The process can be mirrored with protein sequences, this time using the ‘REAT homology’ tool.
“Essentially we’re protecting gene models at all three levels, RNA, DNA and protein, to give us the most accurate picture,” says Nash. “When we put all of these together using another tool from the Swarbreck group; Minos, and in our draft annotation, we get about 45,000 protein coding genes projected, with 31,000 classified as high confidence.
“Using BUSCO, a tool we use to assess the completeness of a genome assembly or an annotation by searching for single copy orthologs, we get a score of 99% of the BUSCO ortholog set based on protein similarity. So it seems like we have a very complete annotation.”
Dr Graham Etherington, Senior Computational Biologist, Earlham Institute
Apollo browser view showing gene models and evidence used to support annotation. Genome annotation workflow incorporating repeats annotation, RNA-Seq assemblies, Portcullis RNA-Seq junctions, protein alignments and utilising Mikado, for both proteins and transcripts, as a way filtering the data.1
The holy grail of DNA sequencing
All of this means that we now have a very complete genome with which collaborators at WorldFish can breed more resilient fish.
“We’ve used the latest recipe at our disposal for these high quality genomes,” says Head of Genomics Pipelines Dr Karim Gharbi, whose team is now in the process of sequencing another tilapia strain for WorldFish.
“It’s nice for us to be able to bring all of these platforms together to give us assemblies that are as good as possible, making sure we haven’t missed anything out - any of that dark matter.
“Having the genome in a smaller number of larger blocks up to chromosome level is pretty much the holy grail of genome sequencing. Then there is how accurate it is, and I think these high-quality Hi-Fi reads we have generated are really making a difference.
“We’ve got genomes that are as representative of the real thing as currently possible.”
With some further work to be announced in the future, the genome assembly - which has already been used to boost tilapia breeding in Zambia - will benefit from whole chromosome length mapping.
“Because of the technologies applied, we should be able to further improve this assembly to chromosome length scaffolds and provide an assembly of even better quality than the current reference,” says Evolutionary Genomics Group Leader, Dr Wilfried Haerty.
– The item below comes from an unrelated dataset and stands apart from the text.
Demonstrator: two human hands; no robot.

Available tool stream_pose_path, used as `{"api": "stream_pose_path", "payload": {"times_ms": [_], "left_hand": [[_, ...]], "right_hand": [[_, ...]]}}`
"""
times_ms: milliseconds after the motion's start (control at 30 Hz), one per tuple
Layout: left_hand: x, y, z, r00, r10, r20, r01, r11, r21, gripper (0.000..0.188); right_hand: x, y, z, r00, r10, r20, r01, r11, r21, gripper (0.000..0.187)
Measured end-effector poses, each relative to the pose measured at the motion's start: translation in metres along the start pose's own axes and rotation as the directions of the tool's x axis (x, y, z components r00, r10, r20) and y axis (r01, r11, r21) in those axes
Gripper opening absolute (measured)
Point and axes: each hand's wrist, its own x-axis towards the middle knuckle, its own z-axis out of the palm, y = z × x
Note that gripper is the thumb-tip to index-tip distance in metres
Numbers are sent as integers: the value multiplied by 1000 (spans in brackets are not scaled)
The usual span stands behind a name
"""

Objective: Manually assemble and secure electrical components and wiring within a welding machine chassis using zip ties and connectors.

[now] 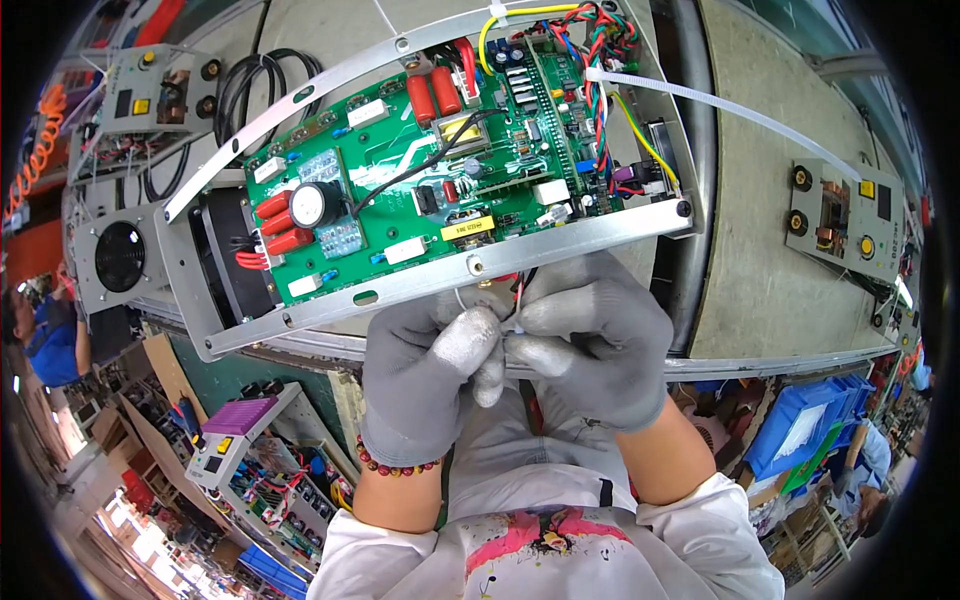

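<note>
Both my hands wear grey gloves with pale worn fingertips and meet just below the near rail of an open metal chassis (590,233). My left hand (425,365) is closed in a pinch, with a thin white strip (461,298) curving up beside its fingers. Close against it, my right hand (590,340) pinches thin red and dark wires (519,289) that come from under the rail. The fingertips hide where strip and wires meet. Inside the chassis lies a green circuit board (390,190) with red and white components. A black fan (235,255) fills the chassis's left end.
A long white cable tie (740,100) sticks out rightward from the wire bundle (600,50). Similar units stand at right (845,220), upper left (160,88) and lower left (265,450). Black cable (255,85) lies coiled behind. Blue bins (800,425) and other people are farther off.
</note>
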Motion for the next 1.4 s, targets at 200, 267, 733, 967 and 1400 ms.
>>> {"api": "stream_pose_path", "payload": {"times_ms": [200,267,733,967,1400], "left_hand": [[-4,-9,5,997,36,-62,-37,999,-12,27],[-7,-10,8,979,148,-143,-115,970,212,18],[1,-2,22,966,170,-193,-158,985,75,22],[-1,-5,22,918,281,-281,-229,951,206,16],[4,-1,28,880,309,-362,-212,936,282,16]], "right_hand": [[1,-1,8,994,-110,-17,103,966,-236,11],[-1,-5,12,991,-118,-69,93,952,-293,11],[-12,-14,18,988,150,35,-149,988,-36,14],[-19,-14,16,994,15,109,7,980,-200,13],[5,-18,18,961,36,273,117,844,-524,16]]}}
“It's very exciting, because it opens up a lot of possible work with WorldFish on the future of these tilapia strains.”
Dr Karim Gharbi, Head of Genomics Pipelines, Earlham Institute
The research and development described in this article was funded by our UKRI-BBSRC Core Strategic Programme and National Capability in Genomics and Single Cell Analysis, in collaboration with partners at WorldFish.
If you would like to work with our Genomics Pipelines team on a sequencing project or a research collaboration, visit our Genomics Services page.
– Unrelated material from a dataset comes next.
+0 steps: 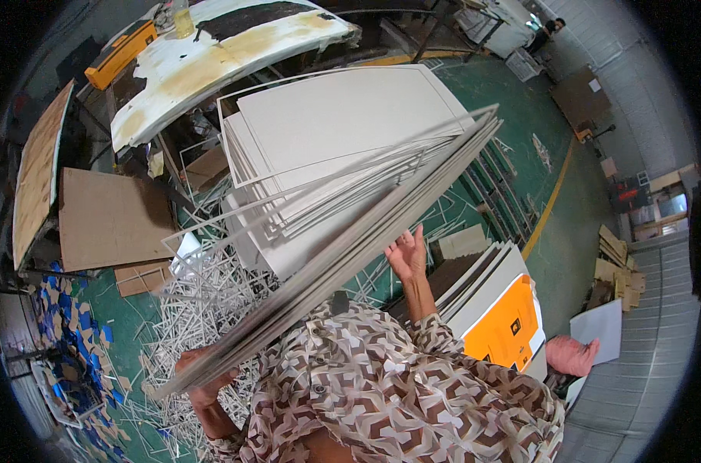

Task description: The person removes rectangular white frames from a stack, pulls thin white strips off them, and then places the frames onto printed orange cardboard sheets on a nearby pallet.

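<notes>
A bundle of thin grey-white cardboard frames (342,239) slants across my front, from lower left to upper right, blurred in places. Its lower left end is in my left hand (205,376), closed around the strips; the bundle partly hides those fingers. My right hand (407,253) is raised just below the bundle's right half with fingers apart. Whether its fingertips touch the strips I cannot tell. Behind the bundle lies a stack of large pale boards (350,104), with more thin frame edges fanned out over its near side.
A big heap of loose cardboard strips (188,309) covers the green floor at left. Brown cardboard (111,220) leans behind it. At right stand upright boards with an orange printed sheet (505,328), beside a pink bundle (571,356). Metal rollers (497,189) run behind. A person (547,35) is far off.
</notes>
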Demonstrator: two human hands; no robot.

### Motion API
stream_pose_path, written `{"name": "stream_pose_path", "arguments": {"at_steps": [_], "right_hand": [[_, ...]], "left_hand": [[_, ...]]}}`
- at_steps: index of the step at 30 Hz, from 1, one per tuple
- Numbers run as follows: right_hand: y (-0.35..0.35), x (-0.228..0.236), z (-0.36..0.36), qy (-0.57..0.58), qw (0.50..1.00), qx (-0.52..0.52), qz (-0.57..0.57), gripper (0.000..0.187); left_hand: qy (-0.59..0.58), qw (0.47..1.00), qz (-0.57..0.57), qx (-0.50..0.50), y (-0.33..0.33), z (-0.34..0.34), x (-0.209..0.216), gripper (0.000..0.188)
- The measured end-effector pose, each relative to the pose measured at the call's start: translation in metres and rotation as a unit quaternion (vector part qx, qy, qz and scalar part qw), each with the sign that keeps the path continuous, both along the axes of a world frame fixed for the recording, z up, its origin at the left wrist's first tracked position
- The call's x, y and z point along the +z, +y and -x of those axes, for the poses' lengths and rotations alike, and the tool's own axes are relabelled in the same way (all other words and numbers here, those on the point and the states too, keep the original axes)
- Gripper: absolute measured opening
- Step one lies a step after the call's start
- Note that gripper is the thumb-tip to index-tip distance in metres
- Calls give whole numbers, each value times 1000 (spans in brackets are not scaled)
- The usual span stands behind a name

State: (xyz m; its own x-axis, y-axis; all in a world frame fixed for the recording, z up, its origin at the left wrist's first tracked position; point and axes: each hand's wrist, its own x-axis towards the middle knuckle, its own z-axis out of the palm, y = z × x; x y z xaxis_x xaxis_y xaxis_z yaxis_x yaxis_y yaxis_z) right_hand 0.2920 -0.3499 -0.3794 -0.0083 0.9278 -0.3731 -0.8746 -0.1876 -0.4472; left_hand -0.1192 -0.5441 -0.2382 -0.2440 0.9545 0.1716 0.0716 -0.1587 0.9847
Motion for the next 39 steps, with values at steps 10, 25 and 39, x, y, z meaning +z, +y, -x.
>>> {"name": "stream_pose_path", "arguments": {"at_steps": [10,25,39], "right_hand": [[-1,14,-4,-27,1000,-10,7,64],[16,-24,-11,53,997,20,43,55],[-84,54,2,-790,605,-3,-103,115]], "left_hand": [[20,999,30,-35,11,10,-1,41],[104,985,33,-136,28,-39,39,42],[134,946,24,-293,-36,24,47,44]]}}
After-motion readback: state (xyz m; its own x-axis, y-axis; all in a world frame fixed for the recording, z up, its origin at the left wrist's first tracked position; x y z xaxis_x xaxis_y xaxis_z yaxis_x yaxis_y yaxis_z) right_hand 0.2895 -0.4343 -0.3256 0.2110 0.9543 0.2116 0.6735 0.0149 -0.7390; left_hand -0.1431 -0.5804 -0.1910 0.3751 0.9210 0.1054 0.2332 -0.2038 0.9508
1 - Genome annotation workflow incorporating repeats annotation, RNA-Seq assemblies, Portcullis RNA-Seq junctions, protein alignments and utilising Mikado, for both proteins and transcripts, as a way filtering the data. AUGUSTUS gene builds were generated using different evidence inputs or weightings and were supplemented with gene models derived from protein alignments and gene models from the Mikado transcript selection stage. The Minos-Mikado pipeline was run to generate a consolidated set of gene models, the pipeline utilizes external metrics to assess how well supported each gene model is by available evidence, based on these and intrinsic characteristics of the gene models a final set of models was selected.